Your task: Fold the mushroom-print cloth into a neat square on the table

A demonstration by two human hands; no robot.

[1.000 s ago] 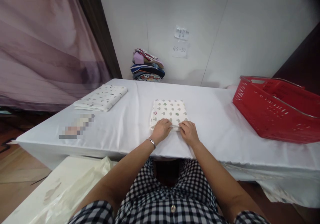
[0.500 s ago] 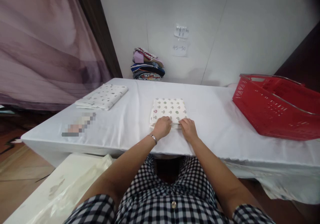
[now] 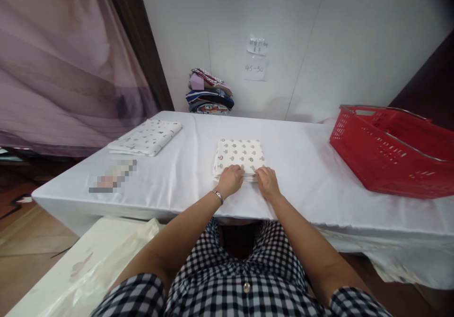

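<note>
A folded white cloth (image 3: 241,154) printed with small grey, red and green tree-like shapes lies flat on the white-covered table (image 3: 198,166) in front of me. My left hand (image 3: 231,180) is closed on its near edge, left of the middle, with a silver band at the wrist. At the near right corner, my right hand (image 3: 267,182) pinches the same edge. Several folded layers show between the two hands. The undersides of my fingers are hidden.
Another folded patterned cloth (image 3: 145,137) lies at the table's left, with a pixelated item (image 3: 113,176) nearer me. A red plastic basket (image 3: 386,156) stands at the right. Behind the table is a stack of folded fabrics (image 3: 209,92). A white surface with plastic (image 3: 106,260) sits lower left.
Almost nothing differs. My right hand has shifted very slightly at the cloth's edge, and both hands remain on it.
</note>
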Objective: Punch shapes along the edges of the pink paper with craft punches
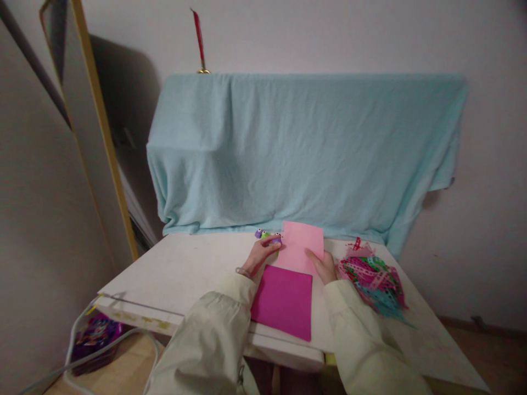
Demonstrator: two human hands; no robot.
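Note:
My right hand (pixel 324 265) grips the lower right edge of a light pink sheet (pixel 302 244), thumb on top. The sheet is tilted up off the table at the back. My left hand (pixel 261 255) is at the sheet's left edge, its thumb and fingers closed around a small purple figure (pixel 277 238) with googly eyes. Just behind that hand sit a green figure (pixel 264 234) and another purple figure (pixel 258 233), both small with eyes. A magenta square sheet (pixel 283 302) lies flat between my forearms, near the table's front edge.
A pile of patterned ribbons (pixel 374 277) lies on the white table (pixel 164 274) at right. Light blue cloth (pixel 308 148) drapes over something behind. A wood-framed mirror (pixel 101 120) leans at left. Below it are a white cable (pixel 69 351) and a purple package (pixel 96 334).

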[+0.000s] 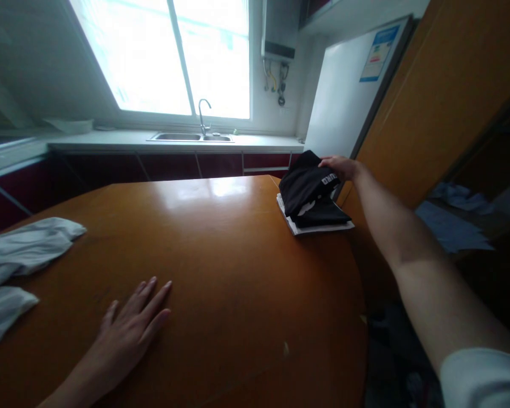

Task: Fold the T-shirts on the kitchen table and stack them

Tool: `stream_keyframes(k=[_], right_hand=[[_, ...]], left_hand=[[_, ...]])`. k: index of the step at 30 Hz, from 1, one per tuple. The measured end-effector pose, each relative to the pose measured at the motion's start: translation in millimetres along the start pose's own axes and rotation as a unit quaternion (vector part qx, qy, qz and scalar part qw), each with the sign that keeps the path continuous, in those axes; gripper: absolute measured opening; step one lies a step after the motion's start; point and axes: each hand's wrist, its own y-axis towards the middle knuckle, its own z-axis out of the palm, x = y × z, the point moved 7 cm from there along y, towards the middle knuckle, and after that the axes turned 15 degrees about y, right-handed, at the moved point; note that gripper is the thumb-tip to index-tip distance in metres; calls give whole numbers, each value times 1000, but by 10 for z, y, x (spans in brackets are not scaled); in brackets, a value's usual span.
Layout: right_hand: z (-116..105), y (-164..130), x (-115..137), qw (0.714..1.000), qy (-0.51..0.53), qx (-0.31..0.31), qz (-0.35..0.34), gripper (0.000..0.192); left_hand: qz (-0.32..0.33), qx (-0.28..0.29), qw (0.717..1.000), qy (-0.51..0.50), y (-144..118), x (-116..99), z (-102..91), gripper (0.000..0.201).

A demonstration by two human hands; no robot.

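Kitchen scene here, with a big round orange-brown wooden table (238, 272) filling most of the view. The right hand (342, 167) is stretched way out to about 1 o'clock, fingers curled closed over the top of a folded black garment with white lettering (308, 190), which sits on a small stack of folded clothes, a white piece at the bottom (318, 228), right at the table's far right edge. Looks to me like the arm is fully extended because that stack is parked about as far from the body as the table allows. The left hand (131, 326) is down at 7 o'clock, flat and open on the bare wood, palm down, gripping nothing; my guess is it's bracing the lean across the table. Over at 9 o'clock there's a crumpled white cloth (21, 255) hanging off the left edge, well apart from both hands. Behind the table, at 12 o'clock, a steel sink with a curved tap (204, 122) sits under a bright window (170, 51), and a white fridge (348, 96) stands just behind the stack.
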Motion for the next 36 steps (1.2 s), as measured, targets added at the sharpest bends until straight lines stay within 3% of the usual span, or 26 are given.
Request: stream_keyframes(k=[3,6,13,20,24,28,32,36], right_hand=[[-145,-62,-580,997,47,-31,52,13],[-274,-89,-920,996,50,-43,65,12],[-577,6,-1058,996,19,-57,73,6],[-514,71,-1253,986,-93,-82,107,8],[-463,65,-1140,981,-137,-106,83,10],[-376,46,-856,981,-142,-122,40,17],[-175,51,-386,986,-116,-118,-7,31],[78,63,215,992,-68,-74,-70,36]], left_hand=[[-5,-5,1000,-2,-14,10,-14,65],[-6,2,1000,-3,-22,29,4,67],[-21,-6,1000,-17,-19,86,75,68],[-11,0,1000,-7,-15,71,52,69],[-9,1,1000,11,-11,74,56,69],[-1,-5,1000,14,-2,54,48,68],[3,-5,1000,19,1,29,29,68],[2,-5,1000,16,1,26,27,67]])
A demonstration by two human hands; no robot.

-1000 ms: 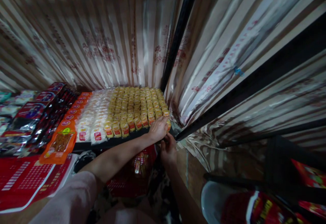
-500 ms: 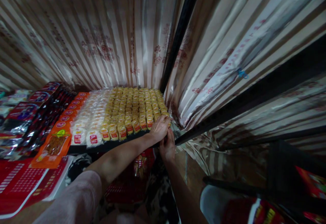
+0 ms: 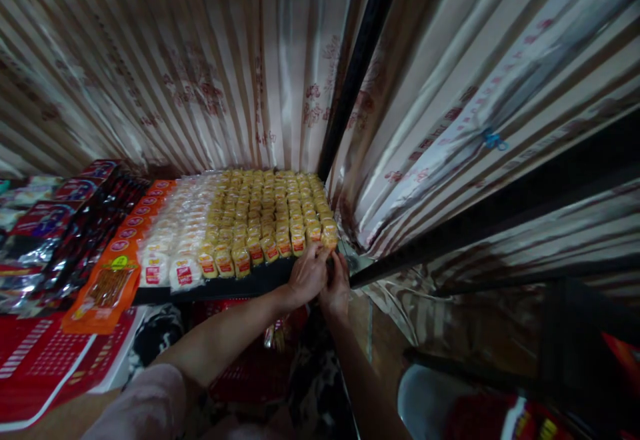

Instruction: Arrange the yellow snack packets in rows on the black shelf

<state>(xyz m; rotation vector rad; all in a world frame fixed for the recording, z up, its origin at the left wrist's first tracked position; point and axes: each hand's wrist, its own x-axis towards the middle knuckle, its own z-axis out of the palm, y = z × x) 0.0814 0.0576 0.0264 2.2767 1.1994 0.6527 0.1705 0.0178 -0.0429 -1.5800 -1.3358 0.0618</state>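
The left sleeve [image 3: 143, 403] is pale pink and stops above the bare forearm [image 3: 235, 330]. The legwear [image 3: 320, 393] carries a black-and-white blotched pattern. Left hand [image 3: 309, 275] and right hand [image 3: 337, 291] are ungloved.

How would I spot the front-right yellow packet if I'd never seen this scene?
Below the striped curtain, find the black shelf, then the block of yellow packets right of the white packets. Follow its right edge to the front, above the left hand and right hand. That corner packet has neighbours left and behind, but none to its right.
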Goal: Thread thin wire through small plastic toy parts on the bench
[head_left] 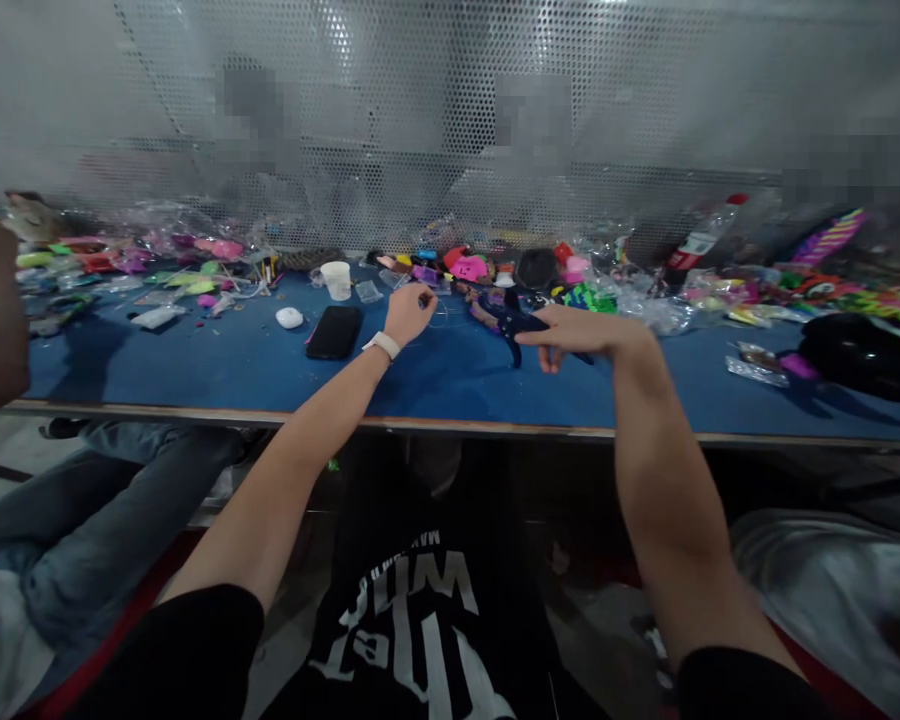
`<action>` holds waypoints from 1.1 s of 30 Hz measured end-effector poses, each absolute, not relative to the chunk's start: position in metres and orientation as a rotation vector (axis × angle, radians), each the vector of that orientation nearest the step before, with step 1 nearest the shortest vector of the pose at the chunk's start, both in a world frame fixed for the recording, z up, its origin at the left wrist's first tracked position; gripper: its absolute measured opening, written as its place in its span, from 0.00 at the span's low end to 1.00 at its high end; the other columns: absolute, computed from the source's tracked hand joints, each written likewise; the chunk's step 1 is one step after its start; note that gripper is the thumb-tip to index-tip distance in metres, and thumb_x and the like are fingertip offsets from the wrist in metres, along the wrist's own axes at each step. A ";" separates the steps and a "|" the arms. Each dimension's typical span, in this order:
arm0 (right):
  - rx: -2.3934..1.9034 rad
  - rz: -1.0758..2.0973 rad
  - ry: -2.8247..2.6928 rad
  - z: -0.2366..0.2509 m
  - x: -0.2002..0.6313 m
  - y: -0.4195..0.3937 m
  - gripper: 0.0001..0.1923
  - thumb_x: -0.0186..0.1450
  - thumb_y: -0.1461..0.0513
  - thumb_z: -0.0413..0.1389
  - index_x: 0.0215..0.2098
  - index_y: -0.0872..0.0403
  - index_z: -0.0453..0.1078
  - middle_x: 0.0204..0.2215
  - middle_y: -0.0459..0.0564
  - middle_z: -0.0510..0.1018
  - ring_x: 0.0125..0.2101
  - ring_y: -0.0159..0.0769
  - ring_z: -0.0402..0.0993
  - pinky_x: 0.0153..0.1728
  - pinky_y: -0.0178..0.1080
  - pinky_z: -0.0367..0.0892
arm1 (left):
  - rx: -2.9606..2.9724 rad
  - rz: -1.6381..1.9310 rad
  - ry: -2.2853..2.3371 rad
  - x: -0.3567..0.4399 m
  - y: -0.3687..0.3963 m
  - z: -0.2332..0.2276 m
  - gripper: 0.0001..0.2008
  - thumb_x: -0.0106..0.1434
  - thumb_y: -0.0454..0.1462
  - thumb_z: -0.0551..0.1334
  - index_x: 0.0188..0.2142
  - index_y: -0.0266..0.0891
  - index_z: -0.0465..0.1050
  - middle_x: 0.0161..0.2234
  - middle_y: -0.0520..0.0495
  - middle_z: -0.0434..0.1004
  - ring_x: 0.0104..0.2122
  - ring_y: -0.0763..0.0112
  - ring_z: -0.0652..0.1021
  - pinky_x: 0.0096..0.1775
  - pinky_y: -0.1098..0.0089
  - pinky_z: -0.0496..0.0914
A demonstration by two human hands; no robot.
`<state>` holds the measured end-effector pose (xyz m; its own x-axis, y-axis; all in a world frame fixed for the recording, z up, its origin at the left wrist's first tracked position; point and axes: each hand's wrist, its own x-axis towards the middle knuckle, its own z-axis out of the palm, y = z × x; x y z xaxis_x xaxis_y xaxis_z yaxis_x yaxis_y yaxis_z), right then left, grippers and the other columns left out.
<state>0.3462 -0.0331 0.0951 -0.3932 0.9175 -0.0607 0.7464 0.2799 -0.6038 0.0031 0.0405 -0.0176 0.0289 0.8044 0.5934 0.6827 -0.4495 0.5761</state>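
head view: our left hand [409, 312] hovers over the blue counter [435, 375], its grip pinched together on a thin clear loop [436, 316] beside a black phone [334, 332]. our right hand [579, 335] has its grip clamped on dark blue pliers [513, 322], near the colourful toy clutter [495, 268].

Your black shirt [412, 640] carries large white letters, seen upside down from your head; they cannot be read with certainty. The bottle [701, 240] label is too small to read.
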 end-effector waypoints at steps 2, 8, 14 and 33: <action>-1.516 0.935 -2.344 0.086 0.326 -0.022 0.21 0.73 0.42 0.73 0.47 0.49 0.85 0.35 0.58 0.89 0.38 0.54 0.89 0.41 0.53 0.87 | 2.136 1.412 1.568 0.002 0.039 -0.016 0.09 0.73 0.32 0.68 0.34 0.43 0.78 0.40 0.42 0.89 0.42 0.57 0.84 0.55 0.57 0.77; -1.487 0.718 -2.268 0.032 0.289 0.003 0.30 0.83 0.39 0.55 0.46 0.53 0.86 0.43 0.64 0.92 0.43 0.55 0.89 0.54 0.55 0.84 | 2.058 1.441 1.504 0.001 0.040 -0.016 0.13 0.74 0.31 0.68 0.32 0.45 0.75 0.36 0.44 0.86 0.39 0.58 0.82 0.53 0.56 0.77; -1.545 0.092 -2.182 0.007 0.267 0.007 0.33 0.86 0.44 0.51 0.73 0.60 0.73 0.63 0.76 0.86 0.63 0.71 0.85 0.65 0.65 0.78 | 1.995 1.437 1.379 0.005 0.044 -0.018 0.10 0.76 0.30 0.67 0.36 0.44 0.76 0.35 0.48 0.85 0.34 0.63 0.84 0.48 0.60 0.79; -1.669 0.068 -2.235 0.004 0.254 -0.018 0.31 0.86 0.48 0.49 0.75 0.60 0.69 0.71 0.77 0.77 0.67 0.71 0.80 0.66 0.64 0.76 | 2.089 1.362 1.300 0.009 0.031 -0.007 0.07 0.64 0.32 0.73 0.32 0.43 0.78 0.32 0.46 0.82 0.36 0.60 0.79 0.48 0.57 0.78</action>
<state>0.2537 -0.0177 0.0036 -0.2448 0.9374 0.2476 0.9207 0.3048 -0.2436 0.0090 0.0309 -0.0074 0.1276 0.8249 0.5507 0.5113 -0.5304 0.6762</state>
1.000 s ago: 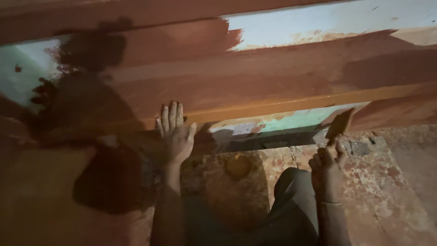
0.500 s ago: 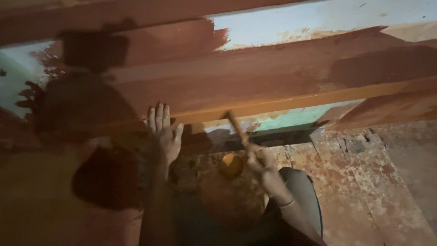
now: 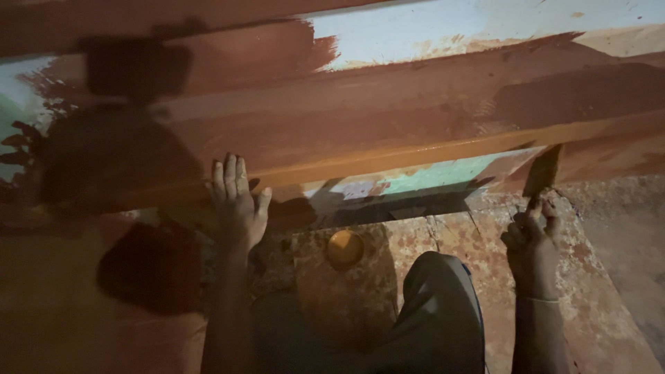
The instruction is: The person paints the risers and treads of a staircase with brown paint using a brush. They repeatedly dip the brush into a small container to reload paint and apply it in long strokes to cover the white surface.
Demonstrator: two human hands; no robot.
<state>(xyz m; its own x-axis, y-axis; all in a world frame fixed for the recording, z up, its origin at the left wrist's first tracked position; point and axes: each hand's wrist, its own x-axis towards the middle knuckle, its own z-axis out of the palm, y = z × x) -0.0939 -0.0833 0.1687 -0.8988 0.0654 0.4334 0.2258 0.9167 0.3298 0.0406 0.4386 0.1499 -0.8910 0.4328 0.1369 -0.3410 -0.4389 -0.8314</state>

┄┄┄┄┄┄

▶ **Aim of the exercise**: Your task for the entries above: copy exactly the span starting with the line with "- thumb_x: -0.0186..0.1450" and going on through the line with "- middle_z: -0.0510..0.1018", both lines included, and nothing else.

▶ **Problem solution**:
  - thumb_x: -0.0186..0.1450
  - thumb_y: -0.1461..0.0513
  - thumb_z: -0.0413..0.1389
  - index_x: 0.0215..0.2098
  - index_y: -0.0872..0.0403
  - index_z: -0.0453..0.1078
  - middle_x: 0.0204..0.2215
  - middle_y: -0.0459..0.0564
  - middle_z: -0.0510..0.1018

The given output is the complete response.